╭─ RECORDED INFORMATION

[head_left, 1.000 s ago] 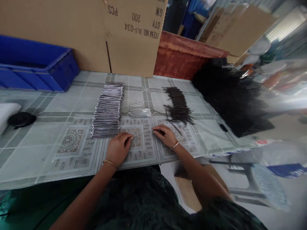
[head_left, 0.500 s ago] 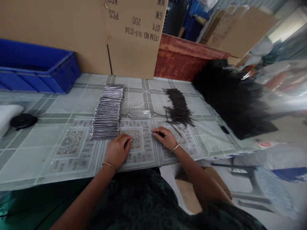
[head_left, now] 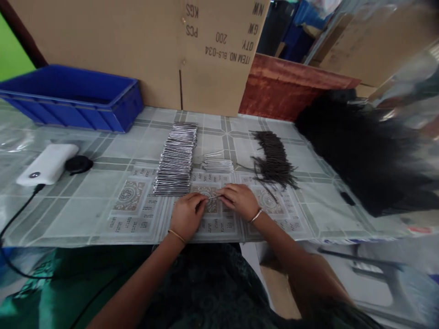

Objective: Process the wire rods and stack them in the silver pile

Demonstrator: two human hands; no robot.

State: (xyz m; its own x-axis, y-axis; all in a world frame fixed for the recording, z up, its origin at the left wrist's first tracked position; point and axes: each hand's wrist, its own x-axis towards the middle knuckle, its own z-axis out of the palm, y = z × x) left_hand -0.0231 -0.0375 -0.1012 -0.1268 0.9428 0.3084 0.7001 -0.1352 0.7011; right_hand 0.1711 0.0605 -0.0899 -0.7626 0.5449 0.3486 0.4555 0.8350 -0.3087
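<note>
My left hand (head_left: 188, 215) pinches one end of a thin metal rod (head_left: 214, 197) between thumb and fingers. My right hand (head_left: 242, 202) has its fingers closed on the rod's other end, and only a short stretch shows between the hands. Beyond my left hand lies a tall stack of shiny silver rods (head_left: 176, 160), side by side. A smaller bundle of thin silver rods (head_left: 218, 166) rests past the gap between my hands. Dark brown cord-like strips (head_left: 275, 160) form a loose pile beyond my right hand.
A blue plastic bin (head_left: 85, 98) stands at the back left, against a large cardboard sheet (head_left: 212, 82). At left are a white power bank (head_left: 48, 164) with a black cable (head_left: 17, 214) and a round black lid-like piece (head_left: 78, 164). A black heap (head_left: 363, 151) covers the table's right side.
My hands have come closer together, so less of the rod shows between them. The whole view has shifted, bringing more of the table's left side into sight.
</note>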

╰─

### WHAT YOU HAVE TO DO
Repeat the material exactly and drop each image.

### EXERCISE RESPONSE
[head_left, 1.000 s ago] 
[head_left, 0.500 s ago] 
[head_left, now] 

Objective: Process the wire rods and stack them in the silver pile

Demonstrator: two human hands; no robot.

State: (xyz m; its own x-axis, y-axis; all in a world frame fixed for the recording, z up, its origin at the left wrist's first tracked position; point and axes: each hand's wrist, its own x-axis towards the middle knuckle, its own z-axis out of the palm, y = z × x) left_hand -0.0231 -0.0375 -0.1012 -0.1268 0.9428 0.3084 0.7001 -0.1352 0.7011; right_hand 0.1711 0.0605 -0.0899 -0.7626 0.5449 0.3486 0.4555 0.8350 -0.3087
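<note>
My left hand (head_left: 188, 215) pinches one end of a thin metal rod (head_left: 214, 197) between thumb and fingers. My right hand (head_left: 242, 202) has its fingers closed on the rod's other end, and only a short stretch shows between the hands. Beyond my left hand lies a tall stack of shiny silver rods (head_left: 176, 160), side by side. A smaller bundle of thin silver rods (head_left: 218, 166) rests past the gap between my hands. Dark brown cord-like strips (head_left: 275, 160) form a loose pile beyond my right hand.
A blue plastic bin (head_left: 85, 98) stands at the back left, against a large cardboard sheet (head_left: 212, 82). At left are a white power bank (head_left: 48, 164) with a black cable (head_left: 17, 214) and a round black lid-like piece (head_left: 78, 164). A black heap (head_left: 363, 151) covers the table's right side.
My hands have come closer together, so less of the rod shows between them. The whole view has shifted, bringing more of the table's left side into sight.
</note>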

No additional work is needed on this exercise.